Il 'mantra' recitato in questi giorni dalle autorità americane, che affermano che ogni giorno finiscono in mare cinquemila barili di greggio è infatti sempre più messo in discussione soprattutto dopo che la BP ha finalmente diffuso le immagini della falla.
Ad essere messo in discussione è lo stesso metodo usato dal NOAA - l'ente meteorologico nazionale americano - per determinare la stima.
La stima iniziale fornita dalla BP era di mille barili al giorno, alzata dal NOAA a 5000 solo una settimana dopo la tragedia. I dirigenti dell'azienda britannica hanno sempre affermato che una stima è impossibile. Secondo il quotidiano però, due ricercatori del Massachussets, esperti nelle misure del flusso dei geyser sottomarini, erano stati invitati dalla BP per provare i loro strumenti sulla falla, ma sono stati all'improvviso rimandati a casa.
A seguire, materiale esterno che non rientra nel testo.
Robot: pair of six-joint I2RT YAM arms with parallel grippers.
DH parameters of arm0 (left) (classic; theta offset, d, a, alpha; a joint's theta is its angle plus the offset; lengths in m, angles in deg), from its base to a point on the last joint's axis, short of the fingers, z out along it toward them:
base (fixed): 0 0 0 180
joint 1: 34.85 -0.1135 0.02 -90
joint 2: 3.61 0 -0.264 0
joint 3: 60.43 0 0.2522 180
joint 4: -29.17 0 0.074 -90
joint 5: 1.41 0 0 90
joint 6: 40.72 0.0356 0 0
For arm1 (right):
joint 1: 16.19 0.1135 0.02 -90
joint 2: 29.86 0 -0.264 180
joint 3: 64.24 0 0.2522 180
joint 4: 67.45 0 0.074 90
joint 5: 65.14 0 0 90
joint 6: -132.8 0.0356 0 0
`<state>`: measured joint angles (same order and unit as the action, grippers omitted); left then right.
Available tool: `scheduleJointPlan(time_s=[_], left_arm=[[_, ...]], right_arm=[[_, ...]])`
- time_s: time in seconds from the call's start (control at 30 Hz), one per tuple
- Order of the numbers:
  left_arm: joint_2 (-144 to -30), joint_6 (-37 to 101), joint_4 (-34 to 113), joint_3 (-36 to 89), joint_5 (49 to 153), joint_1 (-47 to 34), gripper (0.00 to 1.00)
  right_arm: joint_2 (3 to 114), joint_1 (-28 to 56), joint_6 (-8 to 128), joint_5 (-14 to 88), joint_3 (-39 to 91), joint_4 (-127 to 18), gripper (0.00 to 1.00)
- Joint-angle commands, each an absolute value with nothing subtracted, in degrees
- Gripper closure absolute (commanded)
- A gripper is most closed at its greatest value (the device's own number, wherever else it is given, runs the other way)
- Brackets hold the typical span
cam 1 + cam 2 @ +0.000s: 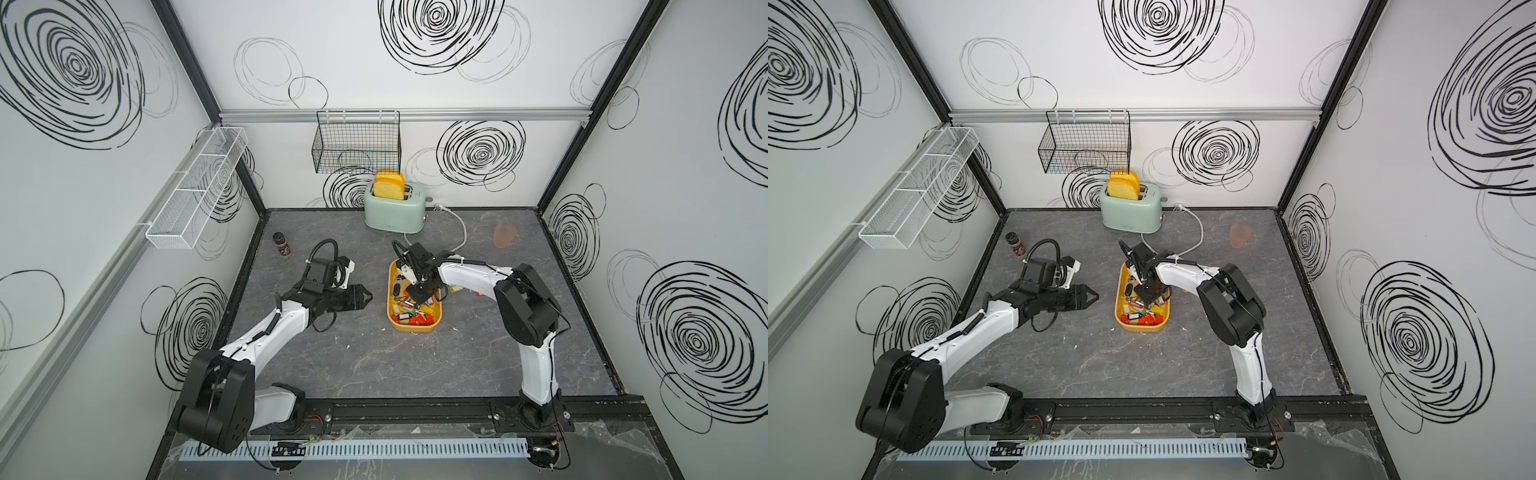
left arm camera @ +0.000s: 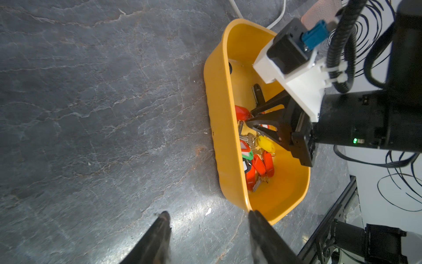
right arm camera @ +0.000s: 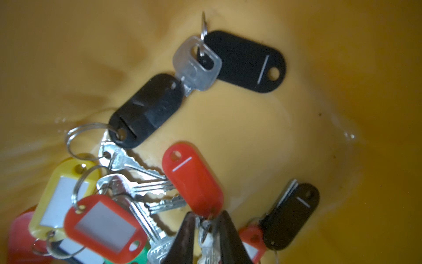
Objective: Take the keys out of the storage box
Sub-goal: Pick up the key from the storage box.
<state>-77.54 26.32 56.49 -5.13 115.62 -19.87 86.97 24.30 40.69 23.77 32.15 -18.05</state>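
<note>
in a top view the storage box (image 1: pixel 413 329) is set on the table (image 1: pixel 374 365), the keys (image 1: pixel 411 313) heaped inside, the right arm (image 1: pixel 465 270) dipped in. in the left wrist view the left fingers (image 2: pixel 159 233) are held wide and empty beside it, probably parked out of the way. in the right wrist view the right fingers (image 3: pixel 187 228) are narrowed onto one key for lifting.

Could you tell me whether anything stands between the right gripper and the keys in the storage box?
Nothing visible does: the right gripper is down inside the storage box, its fingers closed around one of the keys next to a red tag.
</note>
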Motion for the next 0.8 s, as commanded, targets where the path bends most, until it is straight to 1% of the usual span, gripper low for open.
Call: scheduleJointPlan(time_s=[0.0,0.17,0.33,0.5,0.77], left_arm=[[-76.9,26.6,55.1,-5.8,116.3,-20.3,0.41],[-76.8,26.5,55.1,-5.9,116.4,-20.4,0.41],[-76.7,26.5,55.0,-5.8,116.4,-20.4,0.41],[-76.7,26.2,54.6,-5.9,116.6,-20.4,0.41],[-76.7,25.6,54.1,-5.7,116.8,-20.2,0.41]], right_arm=[[88.1,24.6,39.9,24.7,33.6,-16.3,0.86],[87.9,24.6,39.9,25.0,34.1,-16.0,0.95],[86.5,24.6,40.2,25.4,34.4,-15.9,1.00],[83.7,24.1,40.6,26.3,34.5,-16.2,1.00],[78.2,21.3,42.1,30.6,32.6,-17.8,1.00]])
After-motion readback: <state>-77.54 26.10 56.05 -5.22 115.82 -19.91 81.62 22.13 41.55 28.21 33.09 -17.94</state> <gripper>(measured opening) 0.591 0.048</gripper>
Ancora peggiori sono le stime, fornite dal Guardian, elaborate da un gruppo di ricercatori della Purdue university sulla base del video. Secondo Steve Werely, che ha utilizzato una tecnica chiamata velocimetria di particelle per immagini, il flusso giornaliero non sarebbe di cinquemila barili di petrolio al giorno ma di una cifra che va dai 56'000 agli 84'000.
Se questa stima fosse confermata sarebbe equivalente a un disastro della Exxon Valdez "ogni quattro giorni". "Nel video si vedono molti vortici che si formano alla fine del condotto, e ho usato un programma informatico per tracciarli e misurare la velocità con cui esce il petrolio - spiega l'esperto. Da qui è molto semplice calcolare qual è il flusso, che risulta molto più alto di quello indicato ufficialmente".